Exercise instructions -> Please print the line that holds "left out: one" and each line after it to the end of the data, word for word, without any pictures.

Dataset extract ->

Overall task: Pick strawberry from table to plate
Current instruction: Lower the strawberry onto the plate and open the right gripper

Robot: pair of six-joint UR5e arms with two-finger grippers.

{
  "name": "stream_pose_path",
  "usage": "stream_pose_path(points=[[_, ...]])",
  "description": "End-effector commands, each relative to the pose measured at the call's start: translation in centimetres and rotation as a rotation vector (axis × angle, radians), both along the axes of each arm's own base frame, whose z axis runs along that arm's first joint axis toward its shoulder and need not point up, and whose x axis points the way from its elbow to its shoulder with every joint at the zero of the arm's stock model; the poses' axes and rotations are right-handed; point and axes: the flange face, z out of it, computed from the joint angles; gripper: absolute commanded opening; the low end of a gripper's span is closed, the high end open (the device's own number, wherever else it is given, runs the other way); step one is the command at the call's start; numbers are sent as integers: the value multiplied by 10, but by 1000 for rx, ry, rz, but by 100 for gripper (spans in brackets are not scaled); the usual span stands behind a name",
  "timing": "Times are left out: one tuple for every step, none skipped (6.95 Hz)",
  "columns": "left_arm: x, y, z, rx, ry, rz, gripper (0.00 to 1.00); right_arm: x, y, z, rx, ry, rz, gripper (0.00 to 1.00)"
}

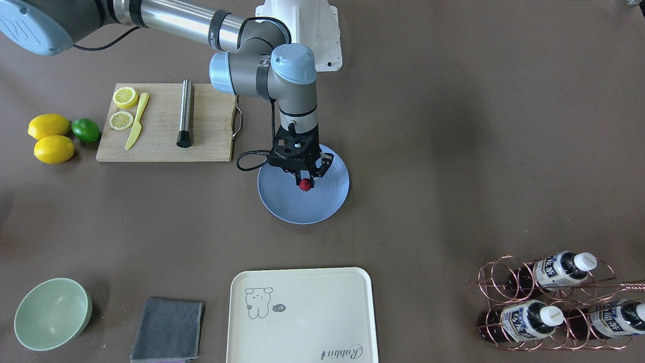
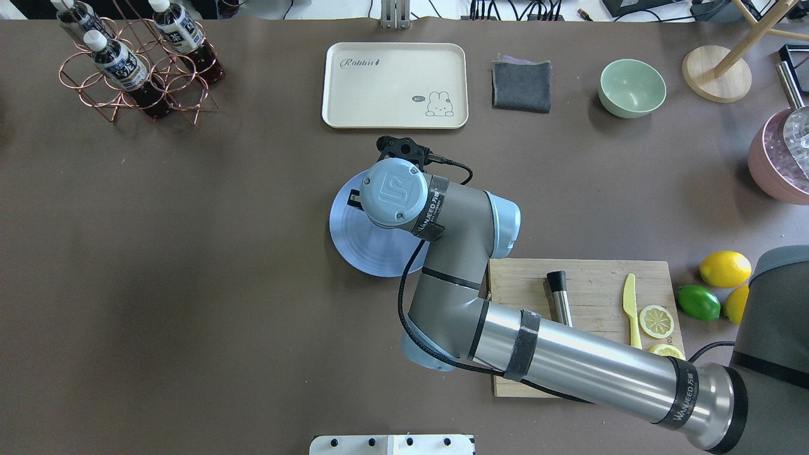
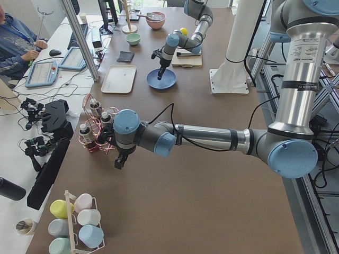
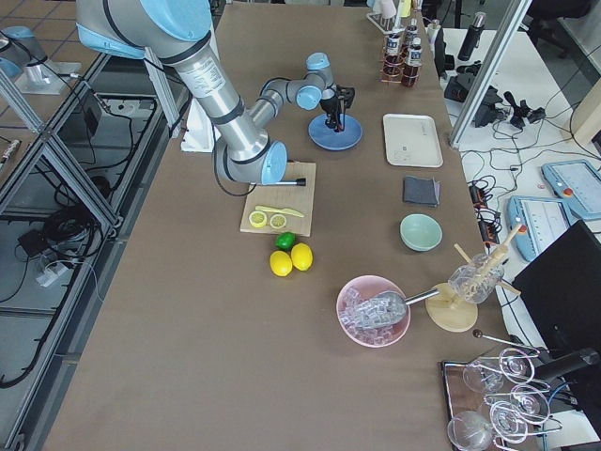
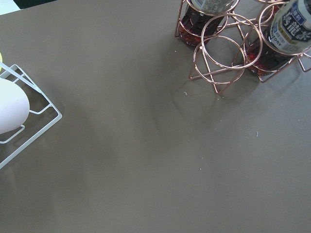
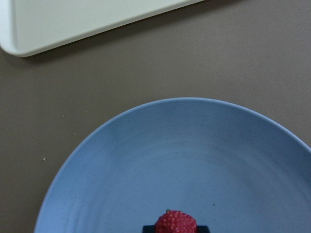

Task answer ->
  "timing": "Times are left out: one tuple for every step, none skipped (6.95 Hz)",
  "columns": "left_arm: x, y, z, rx, ry, rz, gripper (0.00 to 1.00); right_arm: x, y, z, rx, ry, rz, gripper (0.00 to 1.00)"
}

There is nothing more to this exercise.